Start with the first line of the material. Repeat each line exactly through the one that contains "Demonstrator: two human".

-- Available data follows --

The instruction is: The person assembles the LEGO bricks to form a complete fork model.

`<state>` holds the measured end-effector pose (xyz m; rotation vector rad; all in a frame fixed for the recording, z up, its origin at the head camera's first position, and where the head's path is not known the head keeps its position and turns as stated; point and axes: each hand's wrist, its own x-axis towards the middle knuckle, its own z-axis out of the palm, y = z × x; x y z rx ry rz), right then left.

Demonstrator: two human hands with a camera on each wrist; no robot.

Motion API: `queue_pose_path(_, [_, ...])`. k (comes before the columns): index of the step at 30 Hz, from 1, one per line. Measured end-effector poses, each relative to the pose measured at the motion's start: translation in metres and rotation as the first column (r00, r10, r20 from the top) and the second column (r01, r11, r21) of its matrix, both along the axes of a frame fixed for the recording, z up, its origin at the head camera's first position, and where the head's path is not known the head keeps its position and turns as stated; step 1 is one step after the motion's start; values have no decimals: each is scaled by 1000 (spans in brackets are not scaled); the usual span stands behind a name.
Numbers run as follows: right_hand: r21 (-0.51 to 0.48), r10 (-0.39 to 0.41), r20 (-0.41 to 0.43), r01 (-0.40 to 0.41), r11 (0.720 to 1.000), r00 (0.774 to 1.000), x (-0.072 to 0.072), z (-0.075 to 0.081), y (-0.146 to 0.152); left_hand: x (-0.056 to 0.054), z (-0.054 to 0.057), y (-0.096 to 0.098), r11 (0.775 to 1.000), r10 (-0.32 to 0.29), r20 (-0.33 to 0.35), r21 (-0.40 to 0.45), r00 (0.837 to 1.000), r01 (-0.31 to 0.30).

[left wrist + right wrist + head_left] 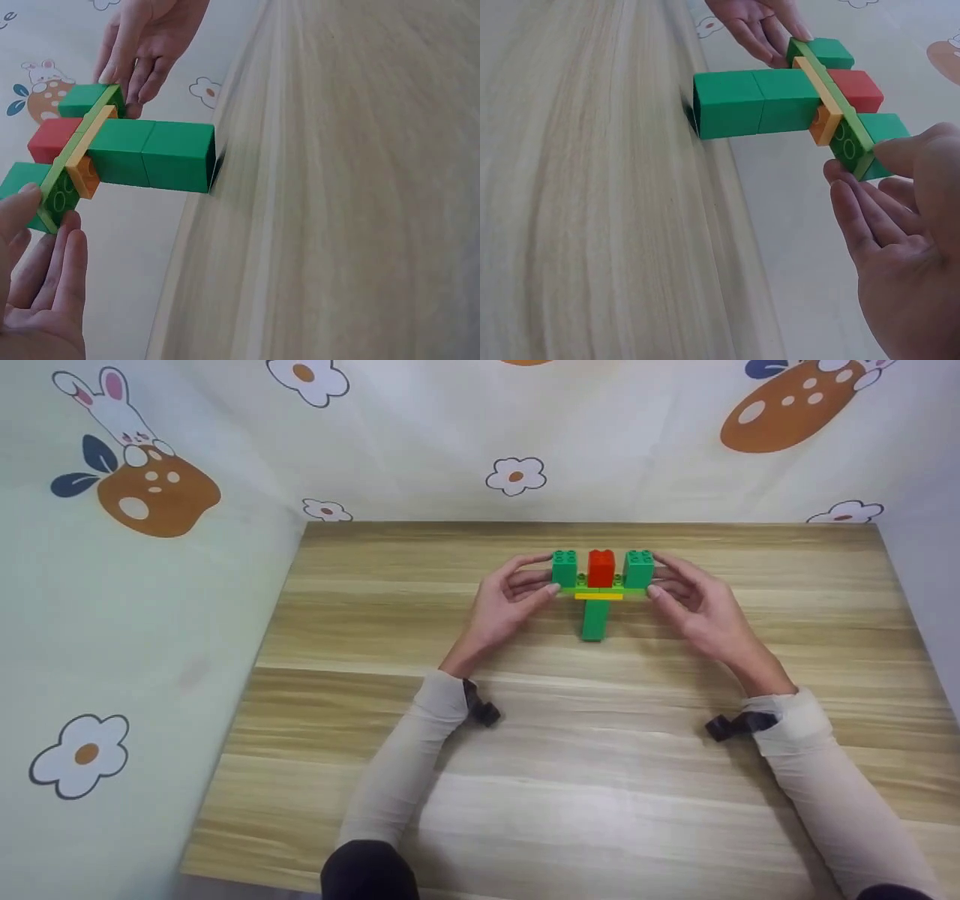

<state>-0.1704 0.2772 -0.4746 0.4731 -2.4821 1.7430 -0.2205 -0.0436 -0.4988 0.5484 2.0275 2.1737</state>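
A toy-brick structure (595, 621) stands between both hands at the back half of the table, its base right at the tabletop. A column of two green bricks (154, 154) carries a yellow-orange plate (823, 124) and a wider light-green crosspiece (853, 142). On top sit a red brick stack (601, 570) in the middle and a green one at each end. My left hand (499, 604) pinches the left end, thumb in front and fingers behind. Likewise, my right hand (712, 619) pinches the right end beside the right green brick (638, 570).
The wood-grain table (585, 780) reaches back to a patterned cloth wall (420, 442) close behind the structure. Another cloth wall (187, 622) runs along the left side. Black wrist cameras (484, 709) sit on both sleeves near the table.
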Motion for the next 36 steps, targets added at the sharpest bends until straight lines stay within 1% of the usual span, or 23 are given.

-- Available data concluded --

- Exercise response -
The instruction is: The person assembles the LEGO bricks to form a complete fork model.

`<state>` holds the measured end-effector pose (xyz m; rotation vector rad; all in a frame fixed for the recording, z up, its origin at the head camera's first position, and where the head's path is not known the head keeps its position and turns as stated; point and axes: each hand's wrist, its own x-axis towards the middle knuckle, its own z-axis out of the palm, y = z × x; x y z rx ry rz), right then left.

Demonstrator: two human hands with a camera on each wrist; no robot.

The work on this exercise has been completed.